Abécédaire

 

 
Nage n° 3
 
 


Sylvie Cadinot-Romerio

10/03/2018

 

 

Je me demande si pour bien apprécier le mot « nage », il ne faut pas être sur un bateau.

 

Là, on l’entend toujours avec plaisir : quand, loin du rivage, le vent tombé, la voile affalée, on vous demande d’allonger la nage, c’est comme si l’on réveillait le monde ancien des sens premiers (quand le mot désignait encore les mouvements de la rame), et avec lui, toute la poésie des choses de la mer : ne dirait-on pas que tout y a un nom, venu d’un temps immémorial ?

 

En revanche, à terre et dans ses sens usuels, le mot « nage » perd de son charme.

 

Ce n’est pas seulement à cause des expressions figurées qu’on forme à partir de lui et qui ne sont guère heureuses, qui demandent à ce qu’on n’ait pas trop d’imagination (un comble pour des images, même figées) : si, à l’annonce d’un homard à la nage ou d’un ami en retard tout en nage, vous voyez apparaître, comme en surimpression, un plan d’eau, même le plus transparent qui soit…, vous aurez du mal à retenir un mouvement de recul.

 

Mais si « nage » manque d’attrait, c’est surtout en raison de sa rigidité d’emploi dans son sens littéral, une rigidité telle qu’on en vient à se demander s’il ne trahit pas sa propre cause.

 

Il suffit de voir combien le mot s’offre peu aux nuances, ce qu’a fait de lui par exemple un adjectif aussi insoupçonnable que « libre » : un terme technique. Certes il l’est moins que « natation » mais il est toujours menacé de spécialisation, même avec des termes qui invitent à la rêverie comme « papillon » ou « indienne ». Le seul recours dont on dispose, c’est l’indéfini qui efface les contours : avec lui devient enfin possible… « une lente et silencieuse nage ».

 

Le problème de « nage », au fond, c’est qu’il est un nom d’action, et qu’en tant que nom, il n’envisage l’action que globalement et presque abstraitement, sa durée seulement supposée, son individuation seulement permise.
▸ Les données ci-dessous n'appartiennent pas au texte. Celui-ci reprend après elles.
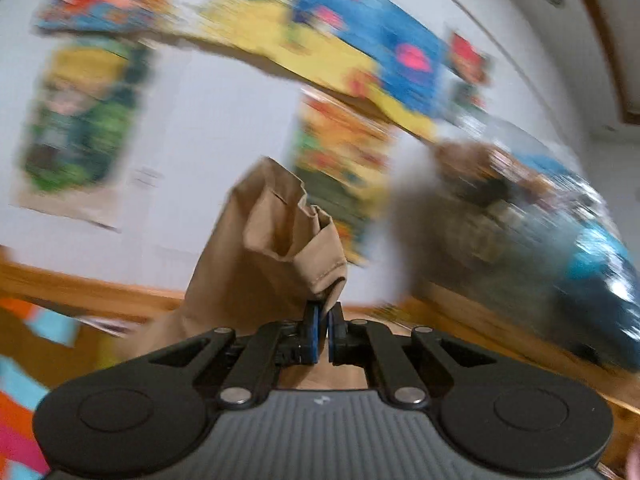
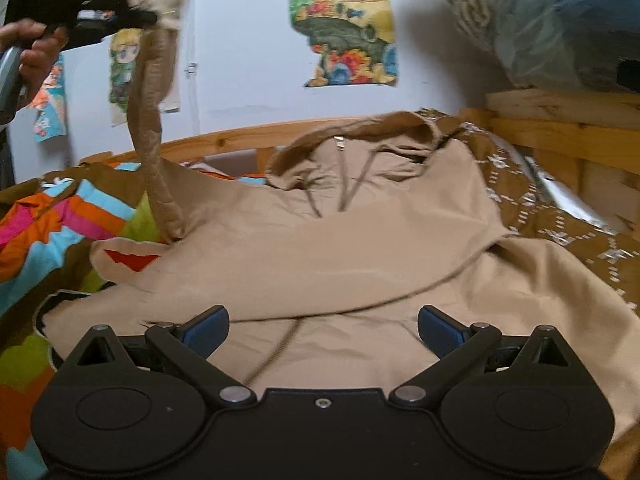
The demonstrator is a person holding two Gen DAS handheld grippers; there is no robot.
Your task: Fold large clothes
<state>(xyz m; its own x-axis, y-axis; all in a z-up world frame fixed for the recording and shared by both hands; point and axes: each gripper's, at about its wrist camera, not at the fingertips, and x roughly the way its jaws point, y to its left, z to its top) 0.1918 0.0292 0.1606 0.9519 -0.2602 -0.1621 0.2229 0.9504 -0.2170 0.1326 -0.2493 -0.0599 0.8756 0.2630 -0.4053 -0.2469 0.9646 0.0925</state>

Et vous avez beau les actualiser, dire « ma longue nage », vous échouez à évoquer tout le bonheur que vous vivez quand vous nagez.

 

Sa trahison est une trahison de déverbal : avec lui se perd ce qu’un verbe peut seul saisir : « je nage », « je nageais », cette expérience presque magique, à la fois, du temps, de l’étendue, et de soi-même au monde.

 

Il faut un verbe, en effet, pour dire ce moment vivant qui s’étire…, cette durée qui paraît sans limite parce que, déchargé de sa pesanteur, son corps est devenu respiration : il fait corps avec l’espace où il glisse et qui s’étend au-devant de lui, fluide.

 

Il faut aussi un verbe pour pouvoir lui associer toutes les circonstances qui font de cette expérience l’une des plus heureuses que l’on puisse vivre dans la nature (car, en piscine, on ne fait que s’exercer – ou se souvenir) : la mer calme, un peu au large, transparente, la mer qui porte (on a jeté l’ancre et plongé de son petit bateau, on s’amuse à s’éloigner et à revenir), ou bien le lac qui enveloppe de ses montagnes dès qu’on se redresse et qu’on regarde au loin (on a décidé, un jour de grand soleil, de le traverser, son eau attiédie, miroitante) : le monde, enfin, dans lequel en nageant, on a le sentiment d’être – un élément parmi les éléments.